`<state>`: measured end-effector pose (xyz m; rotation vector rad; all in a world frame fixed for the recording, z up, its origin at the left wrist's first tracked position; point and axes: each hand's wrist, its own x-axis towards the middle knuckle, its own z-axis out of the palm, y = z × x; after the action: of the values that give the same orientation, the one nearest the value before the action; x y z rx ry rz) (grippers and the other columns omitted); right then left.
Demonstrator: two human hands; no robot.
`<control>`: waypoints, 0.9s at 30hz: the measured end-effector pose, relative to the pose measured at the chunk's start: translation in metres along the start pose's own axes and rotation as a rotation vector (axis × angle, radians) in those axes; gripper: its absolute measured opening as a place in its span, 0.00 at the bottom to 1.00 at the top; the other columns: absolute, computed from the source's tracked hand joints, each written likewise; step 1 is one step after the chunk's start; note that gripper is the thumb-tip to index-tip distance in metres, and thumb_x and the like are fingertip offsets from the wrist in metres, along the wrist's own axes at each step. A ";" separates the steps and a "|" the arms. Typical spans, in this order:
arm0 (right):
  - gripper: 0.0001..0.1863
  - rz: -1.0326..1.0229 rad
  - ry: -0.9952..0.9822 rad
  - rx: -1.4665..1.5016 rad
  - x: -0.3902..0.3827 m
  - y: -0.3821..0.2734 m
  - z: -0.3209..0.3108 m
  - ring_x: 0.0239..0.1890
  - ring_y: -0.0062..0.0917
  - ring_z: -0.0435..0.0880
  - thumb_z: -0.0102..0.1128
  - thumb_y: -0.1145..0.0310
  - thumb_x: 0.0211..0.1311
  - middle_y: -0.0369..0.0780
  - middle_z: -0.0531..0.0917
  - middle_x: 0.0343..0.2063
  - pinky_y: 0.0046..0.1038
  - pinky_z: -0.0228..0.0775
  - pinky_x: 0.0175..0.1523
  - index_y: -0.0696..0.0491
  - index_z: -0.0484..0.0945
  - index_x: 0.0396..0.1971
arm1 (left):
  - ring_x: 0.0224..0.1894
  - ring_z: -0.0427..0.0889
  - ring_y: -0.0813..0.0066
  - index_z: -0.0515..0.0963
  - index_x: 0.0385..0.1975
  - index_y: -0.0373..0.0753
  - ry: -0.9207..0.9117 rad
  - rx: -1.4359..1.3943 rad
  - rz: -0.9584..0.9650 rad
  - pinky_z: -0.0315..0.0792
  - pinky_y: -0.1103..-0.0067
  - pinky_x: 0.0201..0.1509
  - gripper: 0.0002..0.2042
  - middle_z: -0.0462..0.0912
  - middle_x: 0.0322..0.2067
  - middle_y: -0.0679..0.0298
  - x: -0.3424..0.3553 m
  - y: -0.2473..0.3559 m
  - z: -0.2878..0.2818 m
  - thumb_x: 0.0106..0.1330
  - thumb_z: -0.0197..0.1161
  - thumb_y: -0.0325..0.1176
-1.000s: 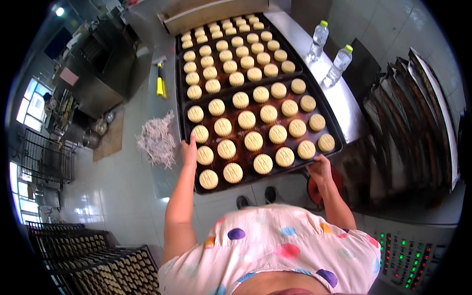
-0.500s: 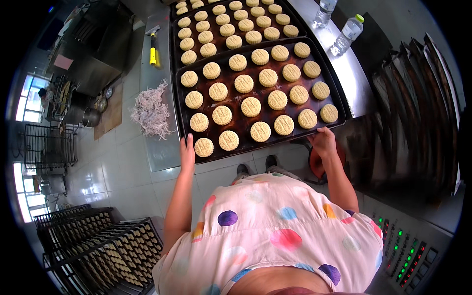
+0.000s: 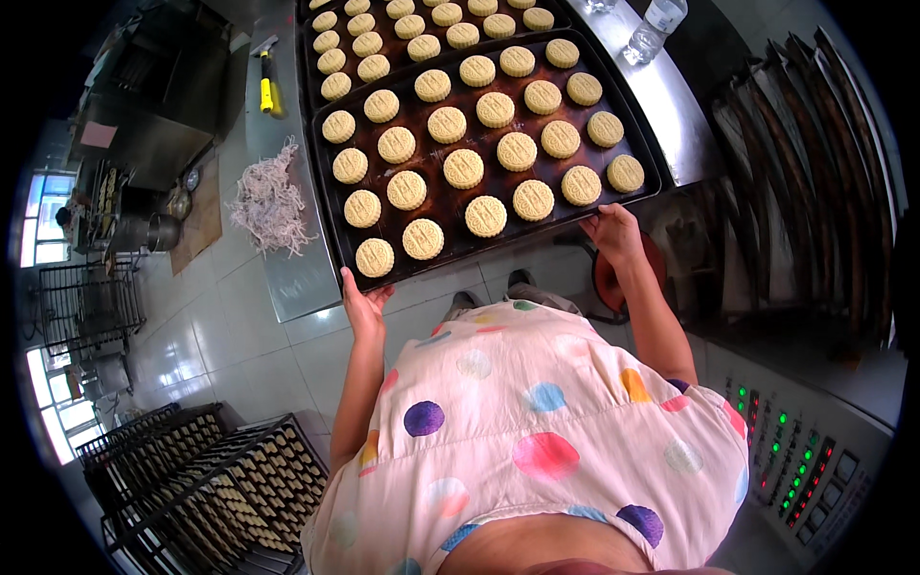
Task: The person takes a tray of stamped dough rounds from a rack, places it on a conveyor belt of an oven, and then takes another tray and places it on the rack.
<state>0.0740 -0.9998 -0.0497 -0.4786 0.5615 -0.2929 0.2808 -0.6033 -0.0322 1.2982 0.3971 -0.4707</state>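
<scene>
Tiled floor, and a long steel table (image 3: pixel 685 144) with a yellow-handled scraper (image 3: pixel 265 94) and a clump of pale shredded strands (image 3: pixel 270 206) (super tangled, btw) on its left side. The black tray (image 3: pixel 446 206) is at the table's near end, just in front of another loaded tray (image 3: pixel 398 62), with rows of round stamped cookies (image 3: pixel 486 217) on it. Left hand (image 3: pixel 364 309) holds the near left corner, thumb up, fingers partly hidden underneath. Right hand (image 3: pixel 615 235) grips the near edge toward the right corner.
</scene>
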 end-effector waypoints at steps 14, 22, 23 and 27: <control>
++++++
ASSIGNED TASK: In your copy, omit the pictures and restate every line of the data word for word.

EXPECTED OUTPUT:
`<state>`: measured end-effector pose (xyz m; rotation vector rad; all in a world frame fixed for the recording, z up, its origin at the left wrist's first tracked position; point and axes: each hand's wrist, its own x-axis towards the middle knuckle, its own z-axis out of the palm, y = z × x; after the action: of the values that give the same orientation, the one nearest the value before the action; x y z rx ry rz) (grippers and the other columns omitted); right then left.
Demonstrator: two human hands; no robot.
`<control>`: waypoints, 0.9s at 30hz: the measured end-effector pose, relative to the pose measured at the chunk's start: translation in metres along the start pose's own axes and rotation as a rotation vector (axis × angle, radians) in those axes; gripper: its absolute measured opening as a place in its span, 0.00 at the bottom to 1.00 at the top; the other columns: absolute, computed from the source's tracked hand joints, each written likewise; step 1 is one step after the chunk's start; note that gripper is the thumb-tip to index-tip distance in metres, and thumb_x and the like are fingertip offsets from the wrist in metres, along the wrist's own axes at each step. A ";" separates the steps and a "|" the arms. Typical spans, in this order:
arm0 (right):
  - gripper: 0.0001..0.1863
  - rz: -1.0326..1.0229 rad
  - ry: -0.9952..0.9822 rad
  - rx: -1.4665..1.5016 rad
  - x: -0.3902..0.3827 m
  - y: -0.3821..0.2734 m
  - z: -0.3209..0.3108 m
  - ring_x: 0.0239..0.1890
  - ring_y: -0.0062..0.0917
  - ring_z: -0.0435..0.0880
  - thumb_z: -0.0102..0.1128
  - thumb_y: -0.1145..0.0310
  - thumb_x: 0.0211..0.1311
  - middle_y: -0.0369..0.0780
  - middle_z: -0.0531..0.0917
  - middle_x: 0.0343..0.2063
  - pinky_y: 0.0046..0.1038
  - pinky_z: -0.0228..0.0775
  - pinky_x: 0.0175..0.1523
  - index_y: -0.0696..0.0491
  - index_z: -0.0484..0.0945
  - index_x: 0.0396..0.1971
arm1 (left):
  - ring_x: 0.0224..0.1894
  - ring_z: -0.0427..0.0889
  - ring_y: -0.0813..0.0066
  - index_z: -0.0515..0.0963
  - index_x: 0.0385..0.1975
  - index_y: -0.0373..0.0753
  - ry: -0.9207..0.9117 rad
  - rx: -1.4359..1.3943 rad
  - rz: -0.9584..0.9650 rad
  - pinky_z: -0.0315..0.0792
  - pinky_y: -0.1103..-0.0067
  - pinky_x: 0.0201..0.1509
  - gripper: 0.0002..0.2042
  - middle_z: -0.0462..0.0912
  - middle_x: 0.0322..0.2067
  - middle_y: -0.0679..0.0298
  - x: -0.3424..0.3553 m
  - y: -0.2473..0.3559 m
  - z: -0.2878..0.2818 m
  - thumb_x: 0.0106..0.1330
  - thumb_z: -0.0197..0.1161
  - thumb_y: -0.0325..0.1176
-1.000s: 
-0.500s: 
+0.000s: 
Task: The person takes a tray of stamped dough rounds from a rack, places it on a conveyor belt of an oven, and then takes another tray and places it on the rack.
<state>0.0740 -0.9998 -0.0497 -0.4786 0.5615 -0.2929 0.2808 -0.6033 -0.0322 1.2982 0.3971 -0.4707</state>
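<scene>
Tiled floor, and a long steel table (image 3: pixel 685 144) with a yellow-handled scraper (image 3: pixel 265 94) and a clump of pale shredded strands (image 3: pixel 270 206) (super tangled, btw) on its left side. The black tray (image 3: pixel 446 206) is at the table's near end, just in front of another loaded tray (image 3: pixel 398 62), with rows of round stamped cookies (image 3: pixel 486 217) on it. Left hand (image 3: pixel 364 309) holds the near left corner, thumb up, fingers partly hidden underneath. Right hand (image 3: pixel 615 235) grips the near edge toward the right corner.
</scene>
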 end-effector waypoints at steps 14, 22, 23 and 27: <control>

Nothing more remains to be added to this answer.